Raichik has made light of these reports. Her profile picture on X features her smiling, holding a copy of USA Today with the front-page headline, “Where Libs of TikTok posts, threats increasingly follow.” So it should disturb any reasonable observer that Oklahoma State Superintendent of Public Instruction Ryan Walters recently named her to a state advisory committee.

In a statement to The Oklahoman, Walters insisted, “No one does more to shed light on the extreme left vision these people want to force on our schools and our kids than Chaya Raichik.” Time and again, the evidence shows that Raichik is a real and active threat to the safety of LGBTQ youth. And again, the hard right turns reality on its head.

Consider this in context as we approach the thick of election season.

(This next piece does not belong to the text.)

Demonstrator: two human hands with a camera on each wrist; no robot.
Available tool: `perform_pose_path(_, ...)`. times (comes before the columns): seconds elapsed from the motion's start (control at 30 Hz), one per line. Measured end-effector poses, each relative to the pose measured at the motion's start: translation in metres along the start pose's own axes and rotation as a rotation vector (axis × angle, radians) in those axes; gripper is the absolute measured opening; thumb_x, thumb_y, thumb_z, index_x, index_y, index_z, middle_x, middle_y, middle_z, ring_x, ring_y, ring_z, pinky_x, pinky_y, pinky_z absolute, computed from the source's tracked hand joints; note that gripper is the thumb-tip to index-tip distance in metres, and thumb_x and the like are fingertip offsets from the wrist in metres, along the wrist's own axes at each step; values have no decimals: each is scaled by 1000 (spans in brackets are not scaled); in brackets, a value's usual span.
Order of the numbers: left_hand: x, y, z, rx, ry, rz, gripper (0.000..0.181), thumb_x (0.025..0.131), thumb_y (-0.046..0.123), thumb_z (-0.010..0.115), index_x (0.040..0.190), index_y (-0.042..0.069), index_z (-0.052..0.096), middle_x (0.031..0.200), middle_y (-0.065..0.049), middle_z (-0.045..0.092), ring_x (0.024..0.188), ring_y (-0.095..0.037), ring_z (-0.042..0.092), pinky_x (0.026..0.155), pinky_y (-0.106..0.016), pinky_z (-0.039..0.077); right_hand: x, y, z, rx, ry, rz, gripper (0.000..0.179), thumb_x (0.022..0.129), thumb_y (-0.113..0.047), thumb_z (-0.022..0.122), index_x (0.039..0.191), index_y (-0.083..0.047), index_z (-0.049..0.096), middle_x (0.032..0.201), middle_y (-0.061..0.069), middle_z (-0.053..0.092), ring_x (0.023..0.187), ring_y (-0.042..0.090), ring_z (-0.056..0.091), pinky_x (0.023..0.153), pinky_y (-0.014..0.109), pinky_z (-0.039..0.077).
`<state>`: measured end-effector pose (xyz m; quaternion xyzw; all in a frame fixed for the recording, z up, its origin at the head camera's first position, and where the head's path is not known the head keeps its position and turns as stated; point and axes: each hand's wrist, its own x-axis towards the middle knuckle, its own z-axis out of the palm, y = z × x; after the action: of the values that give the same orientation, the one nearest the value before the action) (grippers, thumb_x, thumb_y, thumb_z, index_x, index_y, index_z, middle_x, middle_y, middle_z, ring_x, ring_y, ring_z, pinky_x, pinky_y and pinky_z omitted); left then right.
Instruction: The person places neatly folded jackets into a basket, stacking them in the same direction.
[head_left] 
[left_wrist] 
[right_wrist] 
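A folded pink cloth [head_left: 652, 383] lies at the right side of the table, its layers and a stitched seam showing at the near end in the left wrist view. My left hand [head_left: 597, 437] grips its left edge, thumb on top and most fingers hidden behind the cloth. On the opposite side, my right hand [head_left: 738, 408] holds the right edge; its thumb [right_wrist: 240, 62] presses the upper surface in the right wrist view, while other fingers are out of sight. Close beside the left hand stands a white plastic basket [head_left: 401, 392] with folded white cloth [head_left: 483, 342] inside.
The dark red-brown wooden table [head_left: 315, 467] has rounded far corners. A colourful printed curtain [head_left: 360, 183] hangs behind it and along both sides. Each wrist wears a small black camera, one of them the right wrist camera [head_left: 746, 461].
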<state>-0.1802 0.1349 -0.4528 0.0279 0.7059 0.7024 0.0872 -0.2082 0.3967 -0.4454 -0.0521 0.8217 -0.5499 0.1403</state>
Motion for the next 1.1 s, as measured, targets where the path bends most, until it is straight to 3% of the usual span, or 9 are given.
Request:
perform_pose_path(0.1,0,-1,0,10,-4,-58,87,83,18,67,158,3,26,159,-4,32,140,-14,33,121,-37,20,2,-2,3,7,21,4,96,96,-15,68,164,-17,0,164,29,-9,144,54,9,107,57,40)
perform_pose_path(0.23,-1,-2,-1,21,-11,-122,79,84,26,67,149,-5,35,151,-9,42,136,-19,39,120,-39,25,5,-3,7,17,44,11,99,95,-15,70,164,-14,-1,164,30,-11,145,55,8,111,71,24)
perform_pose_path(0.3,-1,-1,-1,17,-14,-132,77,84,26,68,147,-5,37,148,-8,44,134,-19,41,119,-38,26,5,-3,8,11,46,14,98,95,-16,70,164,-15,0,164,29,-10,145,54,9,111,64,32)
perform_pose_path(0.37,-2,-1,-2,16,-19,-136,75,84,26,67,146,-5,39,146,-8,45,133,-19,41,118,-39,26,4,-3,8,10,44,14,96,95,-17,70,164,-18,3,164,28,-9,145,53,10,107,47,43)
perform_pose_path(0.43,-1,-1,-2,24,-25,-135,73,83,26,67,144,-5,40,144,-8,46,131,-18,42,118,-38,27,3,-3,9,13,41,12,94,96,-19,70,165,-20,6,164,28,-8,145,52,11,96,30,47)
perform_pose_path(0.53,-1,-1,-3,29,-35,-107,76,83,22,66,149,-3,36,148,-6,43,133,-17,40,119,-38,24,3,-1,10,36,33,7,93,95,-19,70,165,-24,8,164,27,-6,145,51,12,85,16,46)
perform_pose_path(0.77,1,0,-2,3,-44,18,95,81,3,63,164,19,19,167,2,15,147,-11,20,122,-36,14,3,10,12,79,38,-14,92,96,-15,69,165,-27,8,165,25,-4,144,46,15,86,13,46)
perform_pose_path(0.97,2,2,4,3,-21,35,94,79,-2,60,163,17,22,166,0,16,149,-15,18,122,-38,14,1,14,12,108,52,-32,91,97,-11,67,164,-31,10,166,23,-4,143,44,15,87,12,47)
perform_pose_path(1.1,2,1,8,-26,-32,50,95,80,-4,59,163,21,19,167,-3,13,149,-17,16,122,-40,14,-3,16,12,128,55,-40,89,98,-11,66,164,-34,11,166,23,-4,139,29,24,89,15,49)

Elected and unelected leaders on the American right continue to promote a combat mentality against their opponents on the left. It’s essential that mainstream media does not accept the terms on which these arguments are being made.

We cannot allow the casual discussion of violence and menace toward fellow citizens to be framed as reasonable or normal—and certainly not as virtuous. It’s essential that we call this worldview what it is: unreasonable, abnormal, and dangerous.